• **AIM OF THE TASK**
Your answer should be a single number: the count of lines in the entries below that contain "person".

━━━ SOURCE RECORDS ━━━

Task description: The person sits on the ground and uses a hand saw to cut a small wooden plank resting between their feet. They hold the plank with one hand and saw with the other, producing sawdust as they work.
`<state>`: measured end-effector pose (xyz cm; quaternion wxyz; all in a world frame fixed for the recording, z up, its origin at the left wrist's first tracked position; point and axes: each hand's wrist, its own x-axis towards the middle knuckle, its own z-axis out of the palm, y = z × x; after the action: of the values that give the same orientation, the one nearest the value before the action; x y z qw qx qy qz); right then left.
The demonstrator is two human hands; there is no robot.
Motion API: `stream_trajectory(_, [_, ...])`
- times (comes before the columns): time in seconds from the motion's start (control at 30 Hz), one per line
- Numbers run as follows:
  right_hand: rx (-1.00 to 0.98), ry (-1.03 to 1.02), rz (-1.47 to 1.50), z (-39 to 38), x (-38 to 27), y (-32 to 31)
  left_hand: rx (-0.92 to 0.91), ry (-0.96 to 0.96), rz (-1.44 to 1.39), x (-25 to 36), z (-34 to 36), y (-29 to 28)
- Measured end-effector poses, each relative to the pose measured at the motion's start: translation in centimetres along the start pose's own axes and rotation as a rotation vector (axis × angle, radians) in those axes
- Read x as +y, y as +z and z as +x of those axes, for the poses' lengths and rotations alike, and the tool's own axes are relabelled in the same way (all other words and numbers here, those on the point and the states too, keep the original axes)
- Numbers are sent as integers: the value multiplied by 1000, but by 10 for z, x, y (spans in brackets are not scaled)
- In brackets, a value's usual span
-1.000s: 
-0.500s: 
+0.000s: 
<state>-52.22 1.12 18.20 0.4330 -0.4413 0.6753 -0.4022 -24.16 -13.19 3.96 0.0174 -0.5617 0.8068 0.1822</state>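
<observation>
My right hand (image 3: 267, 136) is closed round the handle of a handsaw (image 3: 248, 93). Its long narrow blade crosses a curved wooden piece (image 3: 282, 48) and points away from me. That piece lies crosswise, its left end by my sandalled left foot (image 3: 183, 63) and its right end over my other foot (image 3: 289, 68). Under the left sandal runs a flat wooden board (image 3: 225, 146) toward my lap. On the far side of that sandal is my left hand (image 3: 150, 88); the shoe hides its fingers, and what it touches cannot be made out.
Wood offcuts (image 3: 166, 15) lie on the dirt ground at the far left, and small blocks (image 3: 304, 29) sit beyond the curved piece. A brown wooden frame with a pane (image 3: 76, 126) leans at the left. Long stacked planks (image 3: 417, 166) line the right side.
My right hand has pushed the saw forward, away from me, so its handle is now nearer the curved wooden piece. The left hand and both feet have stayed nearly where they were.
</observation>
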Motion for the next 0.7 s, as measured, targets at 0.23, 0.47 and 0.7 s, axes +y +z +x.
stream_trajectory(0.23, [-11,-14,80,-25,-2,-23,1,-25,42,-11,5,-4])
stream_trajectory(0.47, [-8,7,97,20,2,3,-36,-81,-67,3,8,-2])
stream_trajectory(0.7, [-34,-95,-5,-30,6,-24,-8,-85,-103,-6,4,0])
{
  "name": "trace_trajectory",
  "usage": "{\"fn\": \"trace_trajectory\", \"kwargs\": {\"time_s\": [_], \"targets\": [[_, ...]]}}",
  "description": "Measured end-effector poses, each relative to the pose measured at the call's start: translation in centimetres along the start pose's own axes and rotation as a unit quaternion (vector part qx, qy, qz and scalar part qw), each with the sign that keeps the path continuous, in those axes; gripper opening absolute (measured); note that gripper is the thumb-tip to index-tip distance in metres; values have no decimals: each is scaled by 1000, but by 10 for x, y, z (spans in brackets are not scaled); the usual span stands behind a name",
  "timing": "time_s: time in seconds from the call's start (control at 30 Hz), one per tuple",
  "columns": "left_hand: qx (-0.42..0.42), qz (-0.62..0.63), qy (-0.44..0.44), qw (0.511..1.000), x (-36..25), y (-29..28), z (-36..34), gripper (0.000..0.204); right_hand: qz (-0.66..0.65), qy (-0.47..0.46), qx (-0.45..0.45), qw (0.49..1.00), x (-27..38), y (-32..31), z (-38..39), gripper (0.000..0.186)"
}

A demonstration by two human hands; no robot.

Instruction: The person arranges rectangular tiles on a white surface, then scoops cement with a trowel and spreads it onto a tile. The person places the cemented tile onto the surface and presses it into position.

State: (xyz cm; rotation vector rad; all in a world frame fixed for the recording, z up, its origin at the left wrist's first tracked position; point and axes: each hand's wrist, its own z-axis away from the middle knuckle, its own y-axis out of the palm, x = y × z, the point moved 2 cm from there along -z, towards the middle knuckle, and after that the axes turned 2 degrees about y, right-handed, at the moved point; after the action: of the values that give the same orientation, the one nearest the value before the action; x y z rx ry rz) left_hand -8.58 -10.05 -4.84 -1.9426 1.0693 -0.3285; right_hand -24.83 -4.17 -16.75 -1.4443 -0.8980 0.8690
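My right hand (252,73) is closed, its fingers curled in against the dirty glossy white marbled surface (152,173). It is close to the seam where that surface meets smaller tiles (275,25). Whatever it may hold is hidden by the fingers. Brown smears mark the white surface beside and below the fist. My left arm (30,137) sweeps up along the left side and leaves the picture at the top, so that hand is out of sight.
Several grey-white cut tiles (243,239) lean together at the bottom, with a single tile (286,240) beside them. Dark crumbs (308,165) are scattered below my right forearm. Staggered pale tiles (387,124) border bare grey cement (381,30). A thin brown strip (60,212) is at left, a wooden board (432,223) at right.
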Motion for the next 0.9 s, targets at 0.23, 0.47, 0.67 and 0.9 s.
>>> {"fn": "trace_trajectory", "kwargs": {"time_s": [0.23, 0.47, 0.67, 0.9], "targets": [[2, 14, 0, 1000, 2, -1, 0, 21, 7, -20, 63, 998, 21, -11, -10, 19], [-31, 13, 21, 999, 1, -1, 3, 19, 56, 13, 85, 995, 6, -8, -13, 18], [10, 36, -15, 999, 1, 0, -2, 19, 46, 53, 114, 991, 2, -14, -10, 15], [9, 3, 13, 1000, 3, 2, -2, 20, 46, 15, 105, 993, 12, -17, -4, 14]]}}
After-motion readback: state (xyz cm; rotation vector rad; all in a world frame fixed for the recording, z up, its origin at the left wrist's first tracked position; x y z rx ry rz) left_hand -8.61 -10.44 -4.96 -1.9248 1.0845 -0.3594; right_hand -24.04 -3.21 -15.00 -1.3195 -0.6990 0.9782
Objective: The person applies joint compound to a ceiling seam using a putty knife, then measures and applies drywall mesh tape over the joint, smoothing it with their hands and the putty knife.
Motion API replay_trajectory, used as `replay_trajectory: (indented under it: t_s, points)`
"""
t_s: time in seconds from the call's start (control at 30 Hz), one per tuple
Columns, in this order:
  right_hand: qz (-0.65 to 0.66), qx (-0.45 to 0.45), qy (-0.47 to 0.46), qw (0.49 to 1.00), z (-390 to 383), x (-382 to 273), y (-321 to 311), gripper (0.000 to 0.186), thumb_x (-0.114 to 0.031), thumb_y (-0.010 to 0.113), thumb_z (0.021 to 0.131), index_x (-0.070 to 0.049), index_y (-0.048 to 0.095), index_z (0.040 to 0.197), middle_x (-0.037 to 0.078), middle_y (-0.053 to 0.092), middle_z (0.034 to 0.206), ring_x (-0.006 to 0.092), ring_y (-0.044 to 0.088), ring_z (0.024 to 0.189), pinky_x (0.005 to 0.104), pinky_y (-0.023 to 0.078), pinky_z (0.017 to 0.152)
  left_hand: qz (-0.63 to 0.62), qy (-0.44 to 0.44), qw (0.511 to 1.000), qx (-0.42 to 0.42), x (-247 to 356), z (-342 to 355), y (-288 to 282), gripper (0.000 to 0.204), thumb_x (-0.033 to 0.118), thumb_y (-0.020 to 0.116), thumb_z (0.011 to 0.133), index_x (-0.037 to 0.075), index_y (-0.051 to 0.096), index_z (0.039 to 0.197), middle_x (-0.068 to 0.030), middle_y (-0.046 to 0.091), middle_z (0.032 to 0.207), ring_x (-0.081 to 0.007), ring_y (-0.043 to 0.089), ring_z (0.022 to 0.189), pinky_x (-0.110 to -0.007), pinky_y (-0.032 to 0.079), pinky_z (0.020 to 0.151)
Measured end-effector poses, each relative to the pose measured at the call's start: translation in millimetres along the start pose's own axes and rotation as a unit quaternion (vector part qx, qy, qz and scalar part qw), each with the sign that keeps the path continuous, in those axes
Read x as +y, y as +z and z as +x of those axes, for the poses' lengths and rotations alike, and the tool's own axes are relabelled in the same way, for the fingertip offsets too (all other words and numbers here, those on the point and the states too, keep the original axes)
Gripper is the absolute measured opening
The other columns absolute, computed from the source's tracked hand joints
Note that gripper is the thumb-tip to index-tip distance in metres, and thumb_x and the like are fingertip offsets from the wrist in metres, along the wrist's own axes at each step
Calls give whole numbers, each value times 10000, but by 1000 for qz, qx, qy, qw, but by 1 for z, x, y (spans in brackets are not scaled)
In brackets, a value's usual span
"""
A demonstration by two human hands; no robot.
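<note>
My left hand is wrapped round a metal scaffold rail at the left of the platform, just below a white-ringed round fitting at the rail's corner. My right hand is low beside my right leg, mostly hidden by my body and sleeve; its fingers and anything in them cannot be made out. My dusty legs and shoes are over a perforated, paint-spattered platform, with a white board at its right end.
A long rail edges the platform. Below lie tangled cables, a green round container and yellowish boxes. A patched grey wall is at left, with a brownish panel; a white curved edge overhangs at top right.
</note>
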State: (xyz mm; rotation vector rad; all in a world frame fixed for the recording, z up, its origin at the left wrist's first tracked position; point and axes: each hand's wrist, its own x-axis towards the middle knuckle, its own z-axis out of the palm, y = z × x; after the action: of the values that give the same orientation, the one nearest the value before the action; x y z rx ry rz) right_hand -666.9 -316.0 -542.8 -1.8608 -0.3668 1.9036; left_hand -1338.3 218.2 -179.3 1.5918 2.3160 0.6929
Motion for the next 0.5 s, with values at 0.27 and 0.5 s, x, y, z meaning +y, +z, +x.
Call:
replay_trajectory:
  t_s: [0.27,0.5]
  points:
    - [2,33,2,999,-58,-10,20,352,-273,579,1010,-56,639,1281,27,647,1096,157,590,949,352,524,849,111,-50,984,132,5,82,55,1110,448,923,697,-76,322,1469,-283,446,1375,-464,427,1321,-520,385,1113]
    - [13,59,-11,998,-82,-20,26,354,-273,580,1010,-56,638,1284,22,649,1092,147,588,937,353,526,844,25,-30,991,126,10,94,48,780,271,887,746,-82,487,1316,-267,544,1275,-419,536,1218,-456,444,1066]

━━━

• **THE ANSWER**
3